Data block: Begin

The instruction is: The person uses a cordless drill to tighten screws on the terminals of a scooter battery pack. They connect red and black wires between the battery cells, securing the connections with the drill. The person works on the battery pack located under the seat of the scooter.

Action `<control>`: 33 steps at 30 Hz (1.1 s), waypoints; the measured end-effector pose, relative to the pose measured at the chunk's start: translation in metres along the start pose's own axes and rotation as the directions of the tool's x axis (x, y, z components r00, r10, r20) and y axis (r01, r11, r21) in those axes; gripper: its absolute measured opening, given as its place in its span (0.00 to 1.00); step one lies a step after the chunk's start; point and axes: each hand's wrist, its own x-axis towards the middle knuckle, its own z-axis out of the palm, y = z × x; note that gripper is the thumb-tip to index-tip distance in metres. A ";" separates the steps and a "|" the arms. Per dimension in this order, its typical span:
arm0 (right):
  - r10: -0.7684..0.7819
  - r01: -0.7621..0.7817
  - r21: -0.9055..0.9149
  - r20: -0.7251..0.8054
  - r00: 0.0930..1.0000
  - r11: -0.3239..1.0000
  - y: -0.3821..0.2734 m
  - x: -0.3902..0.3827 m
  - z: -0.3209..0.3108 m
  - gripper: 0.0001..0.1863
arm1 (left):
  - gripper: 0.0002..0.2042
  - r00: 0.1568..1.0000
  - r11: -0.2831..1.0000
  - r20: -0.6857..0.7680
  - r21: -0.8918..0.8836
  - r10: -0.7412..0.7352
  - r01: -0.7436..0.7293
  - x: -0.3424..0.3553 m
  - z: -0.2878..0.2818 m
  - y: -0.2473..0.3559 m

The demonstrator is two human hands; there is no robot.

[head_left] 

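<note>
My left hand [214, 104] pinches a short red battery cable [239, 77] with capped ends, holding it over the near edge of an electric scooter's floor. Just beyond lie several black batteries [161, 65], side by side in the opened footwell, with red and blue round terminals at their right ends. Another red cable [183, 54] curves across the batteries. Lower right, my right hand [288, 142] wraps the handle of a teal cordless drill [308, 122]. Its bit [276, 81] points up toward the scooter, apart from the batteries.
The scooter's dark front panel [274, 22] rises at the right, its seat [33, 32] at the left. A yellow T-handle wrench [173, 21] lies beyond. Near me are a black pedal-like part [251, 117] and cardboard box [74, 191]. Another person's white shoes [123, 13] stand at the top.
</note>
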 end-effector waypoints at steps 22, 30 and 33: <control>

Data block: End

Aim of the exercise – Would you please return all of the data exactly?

Solution for this task –
The instruction is: The person uses a cordless drill to tighten screws on the terminals of a scooter battery pack. They connect red and black wires between the battery cells, securing the connections with the drill. The person works on the battery pack located under the seat of the scooter.

Action `<control>`: 33 steps at 30 Hz (1.1 s), waypoints; the measured end-effector pose, relative to the pose measured at the chunk's start: translation in metres along the start pose's own axes and rotation as the directions of the tool's x axis (x, y, z components r00, r10, r20) and y axis (r01, r11, r21) in those axes; gripper: its absolute measured opening, given as its place in its span (0.00 to 1.00); step one lies a step after the chunk's start; point and axes: each hand's wrist, its own x-axis towards the middle knuckle, its own z-axis out of the palm, y = z × x; note that gripper is the thumb-tip to index-tip distance in metres. A ";" separates the steps and a "|" the arms. Per dimension in this order, its typical span:
arm0 (right):
  - r10: -0.7684..0.7819
  - r01: -0.7621..0.7817
  - r21: -0.9055..0.9149
  - r20: -0.7251..0.8054
  - r00: 0.0930..1.0000
  - r11: -0.3239..1.0000
  - y: -0.3821..0.2734 m
  - x: -0.3902..0.3827 m
  - z: -0.3209..0.3108 m
  - gripper: 0.0001..0.1863
arm1 (left):
  - gripper: 0.0002..0.2042
  - r00: 0.1568..1.0000
  - r11: -0.2831..1.0000
  - r20: -0.6857..0.7680
  - r21: -0.8918..0.8836
  - r10: -0.7412..0.7352
  - r01: -0.7436..0.7293
  - x: -0.3424..0.3553 m
  - z: -0.2878..0.2818 m
  - y: -0.2473..0.3559 m

The demonstrator is two human hands; there is no robot.

[head_left] 

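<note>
My left hand [214, 104] pinches a short red battery cable [239, 77] with capped ends, holding it over the near edge of an electric scooter's floor. Just beyond lie several black batteries [161, 65], side by side in the opened footwell, with red and blue round terminals at their right ends. Another red cable [183, 54] curves across the batteries. Lower right, my right hand [288, 142] wraps the handle of a teal cordless drill [308, 122]. Its bit [276, 81] points up toward the scooter, apart from the batteries.
The scooter's dark front panel [274, 22] rises at the right, its seat [33, 32] at the left. A yellow T-handle wrench [173, 21] lies beyond. Near me are a black pedal-like part [251, 117] and cardboard box [74, 191]. Another person's white shoes [123, 13] stand at the top.
</note>
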 end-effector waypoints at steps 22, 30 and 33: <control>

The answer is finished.